:: TASK TO CARRY OUT ::
A full, word-for-word copy of the listing below is needed; leave the images out of it.
[Opening GIVEN MATERIAL section]
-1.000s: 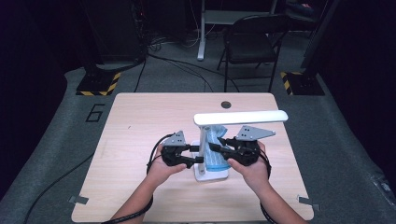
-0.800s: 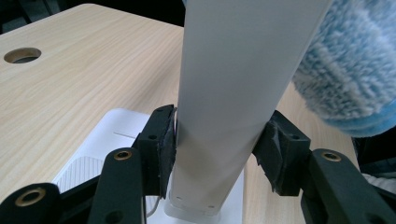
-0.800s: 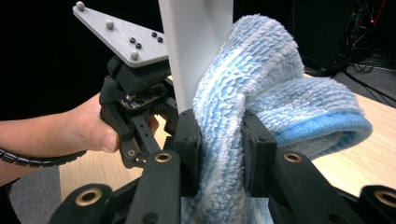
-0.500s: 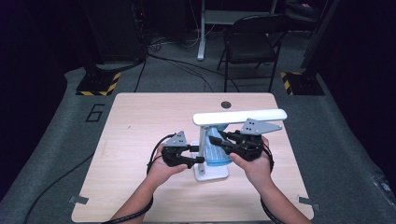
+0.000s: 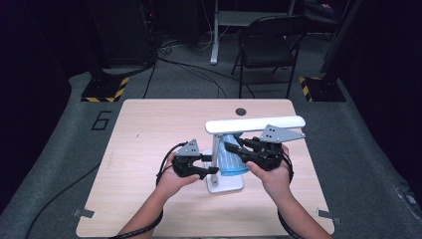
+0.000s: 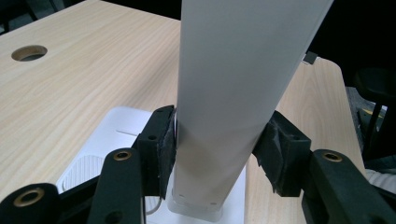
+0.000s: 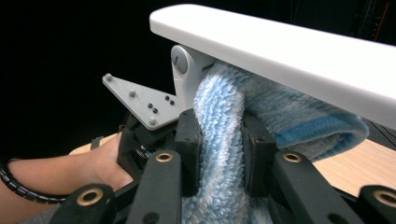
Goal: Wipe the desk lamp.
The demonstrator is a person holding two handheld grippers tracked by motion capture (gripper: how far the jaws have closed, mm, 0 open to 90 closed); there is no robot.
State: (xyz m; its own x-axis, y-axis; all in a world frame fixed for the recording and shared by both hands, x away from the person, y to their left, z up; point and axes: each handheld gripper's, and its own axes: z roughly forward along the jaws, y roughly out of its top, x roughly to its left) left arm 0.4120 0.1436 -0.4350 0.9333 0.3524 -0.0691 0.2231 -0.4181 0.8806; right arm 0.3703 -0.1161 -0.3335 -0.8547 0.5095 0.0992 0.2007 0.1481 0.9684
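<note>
A white desk lamp stands on the table: flat base (image 5: 226, 185), upright post (image 5: 215, 149), long head (image 5: 256, 124) across the top. My left gripper (image 5: 215, 163) is shut on the post (image 6: 233, 93), one pad on each side, just above the base (image 6: 112, 135). My right gripper (image 5: 230, 148) is shut on a fluffy blue cloth (image 5: 233, 159). In the right gripper view the cloth (image 7: 219, 112) is bunched between my jaws (image 7: 219, 149) and presses up against the underside of the head (image 7: 289, 51), beside the hinge (image 7: 184, 60).
The pale wooden table (image 5: 149, 129) has a round cable hole (image 5: 241, 111) at its far edge. A black folding chair (image 5: 266, 50) and a stand with striped feet (image 5: 104, 89) are on the floor beyond. Cables trail from both grippers toward the person.
My right gripper has risen a little with the blue cloth, from low beside the post to just under the lamp head. The left gripper has stayed put on the post.
</note>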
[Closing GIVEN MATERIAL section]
:: WORKED SOLUTION ::
-1.000s: 
-0.800s: 
-0.800s: 
-0.500s: 
+0.000s: 
+0.000s: 
+0.000s: 
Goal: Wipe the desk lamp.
The demonstrator is a person holding two handheld grippers tracked by motion capture (gripper: how far the jaws have closed, mm, 0 open to 90 closed); there is no robot.
State: (xyz m; its own x-axis, y-axis; all in a world frame fixed for the recording and shared by both hands, x away from the person, y to their left, z up; point and axes: each handheld gripper's, and its own axes: z roughly forward along the jaws, y roughly out of its top, x roughly to its left) left arm 0.4120 0.1436 -0.4350 0.9333 0.3524 -0.0691 0.2231 -0.4181 0.8806; right arm 0.3703 -0.1161 -0.3335 -0.8547 0.5095 0.0992 0.2007 0.1481 0.9684
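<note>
A white desk lamp stands on the table: flat base (image 5: 226, 185), upright post (image 5: 215, 149), long head (image 5: 256, 124) across the top. My left gripper (image 5: 215, 163) is shut on the post (image 6: 233, 93), one pad on each side, just above the base (image 6: 112, 135). My right gripper (image 5: 230, 148) is shut on a fluffy blue cloth (image 5: 233, 159). In the right gripper view the cloth (image 7: 219, 112) is bunched between my jaws (image 7: 219, 149) and presses up against the underside of the head (image 7: 289, 51), beside the hinge (image 7: 184, 60).
The pale wooden table (image 5: 149, 129) has a round cable hole (image 5: 241, 111) at its far edge. A black folding chair (image 5: 266, 50) and a stand with striped feet (image 5: 104, 89) are on the floor beyond. Cables trail from both grippers toward the person.
My right gripper has risen a little with the blue cloth, from low beside the post to just under the lamp head. The left gripper has stayed put on the post.
</note>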

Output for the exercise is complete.